Catch the part where he said "there are politicians that use race and hate to divide". Thats fair enough and so true. But then he added "as well as conservative talk show hosts". Yeah right. Like liberal talk show hosts never do that. Don't have to be a liberal hater to pick up on him talking out of both sides of his mouth. Even Juan Williams thinks his speech was a flop and dishonest at best.


----------



## hunter9494 (Jan 21, 2007)

obama has always showed a propensity to be an impassioned speaker.

it's just his speaking style and passionate speeches that are attracting so many voters. he is thumping the "change moniker" like a baptist speaker thumbs the Bible. but deep down inside he is a modern day socialist and i am not in favor of socialists ideas or policies being advanced by our president. you guys call it "change".

what is even more troubling is that folks like you think an elegant 20 minute speech by Obama can erase the teachings and radical religious affiliation with Rev. Wright which spanned 20 years. it is amazingly naive of anyone to think that he has addressed this issue because he truly feels as he says he does....he was obligated to make the speech to reduce the adverse impaction of his 20 year affiliation with Wright, nothing more than that, sorry to say......but once again he has spun the tale and sprinkled "fairy dust" in the eyes and ears of those who would listen and be influenced by a 20 minute speech..not 20 years of action and activity and support in this radical African based church. :eyeroll:

there are a lot of institutions that need regulated to prevent fraudulent activities from being advanced in this country, as we are beginning to see. but i chose not to support a guy who is not capable of telling the truth or what his real intentions are if he is chosen as president. he is not a predictable, know quantity and that reality makes me nervous.

like i said, ryan......do you think Steve Balmer would nominate or hand the reins over to a 4 year wonder at Microsoft? we both know the answer to that question.......

ask yourself, should we hand the future of our country over to a guy with little experience in how governing and leading a nation really works, especially in these turbulent times?? rational thinking folks would answer, no, not ever. those that "hope" it would be better than having a known quantity as our leader are gambling with their future and the future of their children......gamblers belong in Vegas......


----------



## zogman (Mar 20, 2002)

Addokken, I don't hate Liberals. However I am very scared of them.
All Liberals want to repeal the Second Amendment, please note I said Liberal not Democrat.........
I am also very scared of Liberal Judges.
All Ombama said was warm fuzzies. No substance.


----------



## Plainsman (Jul 30, 2003)

> Well argued. Elegantly put. Smart.


Elderly people have told me Hitler could really turn a crowd. One fellow I worked with many years ago had his parents tell him many stories. He didn't believe the Holocaust happened, and thought well of Hitler. My point is well argued, elegant, smart, do not reflect the man's knowledge of right and wrong, they reflect his training and education.

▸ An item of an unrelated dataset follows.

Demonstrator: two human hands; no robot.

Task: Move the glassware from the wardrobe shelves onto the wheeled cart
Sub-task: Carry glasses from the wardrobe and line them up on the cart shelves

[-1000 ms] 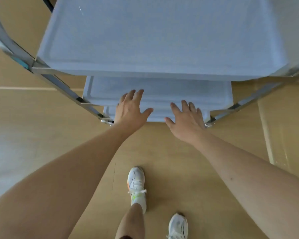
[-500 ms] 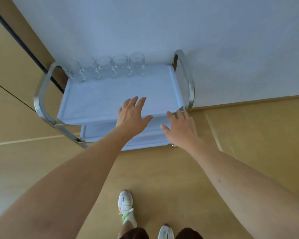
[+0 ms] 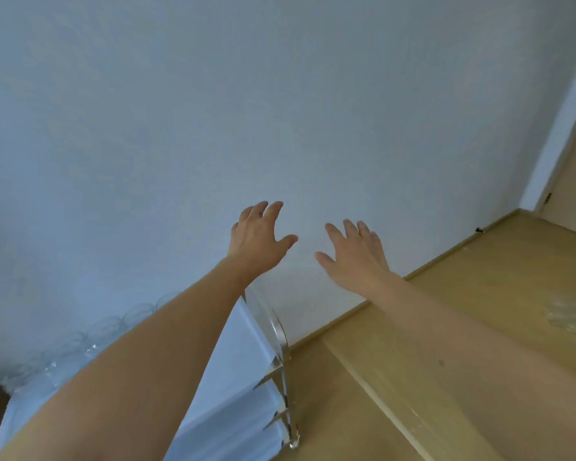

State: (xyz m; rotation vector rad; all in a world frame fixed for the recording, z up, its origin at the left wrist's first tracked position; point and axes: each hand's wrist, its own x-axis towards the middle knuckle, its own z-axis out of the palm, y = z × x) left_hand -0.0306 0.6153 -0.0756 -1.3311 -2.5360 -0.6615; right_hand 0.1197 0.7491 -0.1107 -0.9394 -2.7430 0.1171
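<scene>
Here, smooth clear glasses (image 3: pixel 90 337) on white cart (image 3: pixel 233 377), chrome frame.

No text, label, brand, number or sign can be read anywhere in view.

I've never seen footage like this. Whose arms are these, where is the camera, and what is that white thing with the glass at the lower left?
No machine here: a person wears a wide-angle camera on the head, so you look along their own two bare arms. The left hand and the right hand are both raised in front of a plain white wall, fingers spread, holding nothing. At the lower left is a wheeled cart with white shelves and a shiny metal frame. A row of clear glasses stands along the far edge of its top shelf, partly hidden by the left arm. The floor is light wood.
</scene>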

> Anger over welfare and affirmative action helped forge the Reagan Coalition.


He passed that off as if it was not a problem. If affirmative action worked like liberals tell us it would be ok. I'll tell you right now there are quotas in government. I once applied for a job that required a year of experience. I had 18 years experience. If your familiar with government this was a GS11 (salary) position meaning you had to be a GS9 to apply. The job went to a female minority GS5 (illegal hire) with no experience. Now you know why some people hate affirmative action. You don't see the full extent of affirmative action until your in government. This alone tells me the man is false.

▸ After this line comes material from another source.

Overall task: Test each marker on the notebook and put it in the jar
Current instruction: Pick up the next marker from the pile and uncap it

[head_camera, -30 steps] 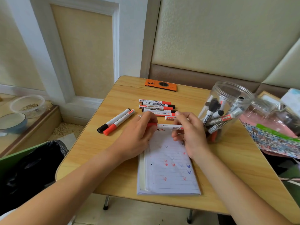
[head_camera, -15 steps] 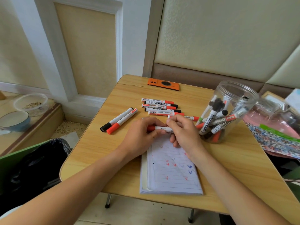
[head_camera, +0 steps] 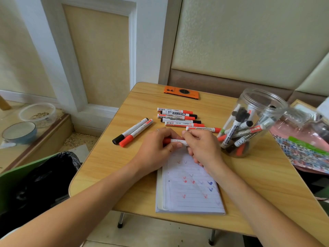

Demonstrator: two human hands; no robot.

> But the anger is real; it is powerful; and to simply wish it away, to condemn it without understanding its roots, only serves to widen the chasm of misunderstanding that exists between the races.

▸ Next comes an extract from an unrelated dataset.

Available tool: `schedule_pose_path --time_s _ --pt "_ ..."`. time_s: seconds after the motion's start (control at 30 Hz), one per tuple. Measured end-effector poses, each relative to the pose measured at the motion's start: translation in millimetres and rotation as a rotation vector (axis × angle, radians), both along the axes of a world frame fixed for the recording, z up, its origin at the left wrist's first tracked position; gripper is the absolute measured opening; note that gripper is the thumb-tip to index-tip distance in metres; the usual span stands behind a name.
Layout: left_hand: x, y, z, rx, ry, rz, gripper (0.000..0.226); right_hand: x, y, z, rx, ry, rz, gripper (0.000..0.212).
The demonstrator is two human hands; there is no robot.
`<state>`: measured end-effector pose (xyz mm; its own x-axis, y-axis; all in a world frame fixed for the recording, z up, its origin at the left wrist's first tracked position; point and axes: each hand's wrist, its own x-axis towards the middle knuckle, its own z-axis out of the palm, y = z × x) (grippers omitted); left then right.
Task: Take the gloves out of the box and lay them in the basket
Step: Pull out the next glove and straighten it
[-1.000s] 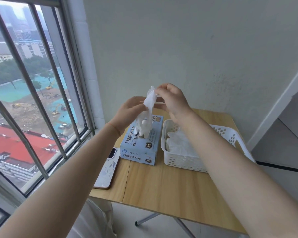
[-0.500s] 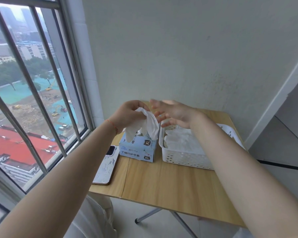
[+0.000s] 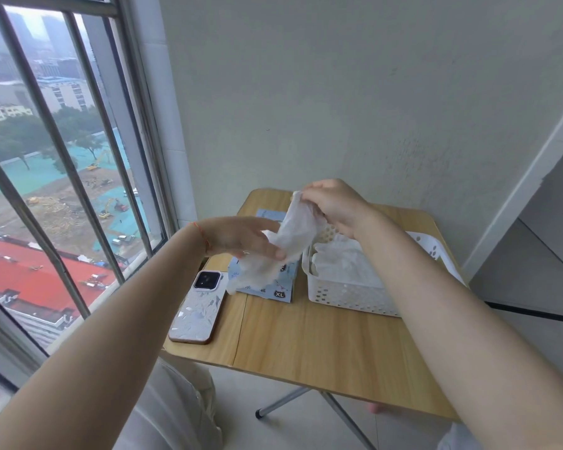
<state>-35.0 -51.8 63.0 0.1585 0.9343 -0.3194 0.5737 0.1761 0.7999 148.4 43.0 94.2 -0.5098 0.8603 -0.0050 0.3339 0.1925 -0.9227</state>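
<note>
A white glove [image 3: 290, 237] hangs stretched between my two hands above the blue glove box [image 3: 267, 287]. My right hand [image 3: 333, 204] pinches its upper end, raised over the box. My left hand [image 3: 244, 238] holds the glove lower down, with the fingers fairly straight and the thumb underneath; the glove's loose end droops over the box front. The white perforated basket [image 3: 348, 295] stands right of the box, with several white gloves [image 3: 342, 263] lying in it. My hands and the glove hide most of the box.
A phone [image 3: 199, 308] in a pale patterned case lies left of the box, near the edge of the wooden folding table [image 3: 322, 349]. A barred window [image 3: 62, 177] runs along the left. The wall stands just behind the table.
My right hand has taken hold of the glove's upper end and lifted it. My left hand has dropped lower and slid along the glove, which is now drawn out between both hands.
</note>
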Motion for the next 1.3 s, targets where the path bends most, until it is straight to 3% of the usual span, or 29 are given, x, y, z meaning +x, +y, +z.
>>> schedule_pose_path --time_s 0.1,0.2,0.3,0.5,0.73,0.87,0.93,1.0,1.07,1.17,1.3 --pt "4.4 -0.2 4.2 0.128 -0.008 0.051 0.06 -6.9 -12.5 9.8 -0.005 -0.02 0.103 0.019" --pt "8.0 3.6 -0.8 0.294 -0.225 0.138 0.044 -14.2 -22.5 14.8 0.035 -0.076 0.116 0.008" --pt "6.1 6.3 -7.6 0.356 -0.37 0.188 0.055 -12.6 -23.8 15.2 0.094 -0.13 0.086 0.013" --pt "4.8 2.4 -15.3 0.224 -0.462 0.192 0.041 -10.1 -21.1 13.1 0.153 -0.113 -0.034 0.017" --pt "-13.0 -3.6 -33.3 0.018 -0.521 0.175 0.035 -5.2 -15.9 11.0 0.076 -0.06 -0.192 0.028" --pt "-23.5 6.3 -43.8 0.04 -0.656 0.278 0.053 1.4 -13.3 0.4 -0.121 -0.007 -0.221 0.042" --pt "-20.6 16.0 -40.1 0.07 -0.689 0.35 0.052 5.5 -13.7 -5.0 -0.268 0.103 -0.218 0.037" --pt "-9.7 31.1 -36.0 0.094 -0.615 0.448 0.044 13.9 -13.2 -8.0 -0.376 0.181 -0.227 0.029" --pt "8.1 49.9 -33.6 0.125 -0.416 0.508 0.029 28.7 -7.5 -11.7 -0.417 0.185 -0.255 0.031" --pt "42.7 74.1 -30.5 0.213 0.001 0.427 0.018 56.4 5.4 -22.5 -0.419 0.114 -0.337 0.029" --pt "91.3 106.7 -31.9 0.263 0.257 0.299 0.018 99.2 27.8 -41.5 -0.388 0.007 -0.431 0.019"
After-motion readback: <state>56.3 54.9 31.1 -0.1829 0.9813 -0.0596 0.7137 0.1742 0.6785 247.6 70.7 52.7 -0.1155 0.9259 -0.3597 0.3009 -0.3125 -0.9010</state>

That sounds like an excuse for the Rev Wright to me.



> Talk show hosts and conservative commentators built entire careers unmasking bogus claims of racism while dismissing legitimate discussions of racial injustice and inequality as mere political correctness or reverse racism.


In your careers have any of you spent an entire day on training and celebrations of multicultural diversity? I have. It does not unite people, it divides them. If we want to unite people we talk about all the things we have in common. If you want to divide them you keep them separated and you train that it is good. It destroys the whole melting pot ideal of America. Everyone today wants to maintain their cultural identity rather than being Americans.



> Just as black anger often proved counterproductive, so have these white resentments distracted attention from the real culprits of the middle class squeeze - a corporate culture rife with inside dealing, questionable accounting practices, and short-term greed;


That was just and unpaid for political speech complements of the media. The man is not what he portrays.


----------



## sdeprie (May 1, 2004)

I hardly know where to begin. There have been so many thoughts presented in this thread. I have to agree that the Rev's statements are nothing short of inflammatory and racist. I agree that "I didn't know what he was preaching" doesn't cut it. What concerns me the most is the propensity for socialism that pervades the political community, the need to "meet the needs of the people." What most people "NEED" is a swift kick in the ###. But no politician will ever get elected saying that. I can't quote the saying, but I'm sure someone will correct me. Basically when a republic discovers it can vote itself money from the treasury, it is doomed. That is the basic problem. Everyone wants to vote themselves money in some way. We as a society are greedy. We have to have taxes of some kind. Running the government isn't free. Human nature dictates that someone, somewhere will waste someone else's money. Greed isn't limited to corporate America. It permeates all of our lives. Until someone finds a pill to cure greed, we're all in deep "kim-chee." I don't think socialism will work any better, if as well, as capitalism. The best we can do is to try to keep as tight a reign on inequality as possible, allow people the means to better themselves and then allow them (perhaps reward them) for achieving that. I don't believe socialism does that. Any candidate that promotes personal liberty and achievement gets my vote. Is that Obama? You tell me.


----------



## hunter9494 (Jan 21, 2007)

answer: no. he is the entitlement presidential candidate with a hand out to those of his choosing, make no mistake about that! :eyeroll:


----------



## Bore.224 (Mar 23, 2005)

Cmon Plainsman lets call affirmative action what it really is... RACISM. Racism to benifit minoritys has been the norm for over 25 years, and it does not work , it is wrong and it fuels the fire of hatred between whites and blacks.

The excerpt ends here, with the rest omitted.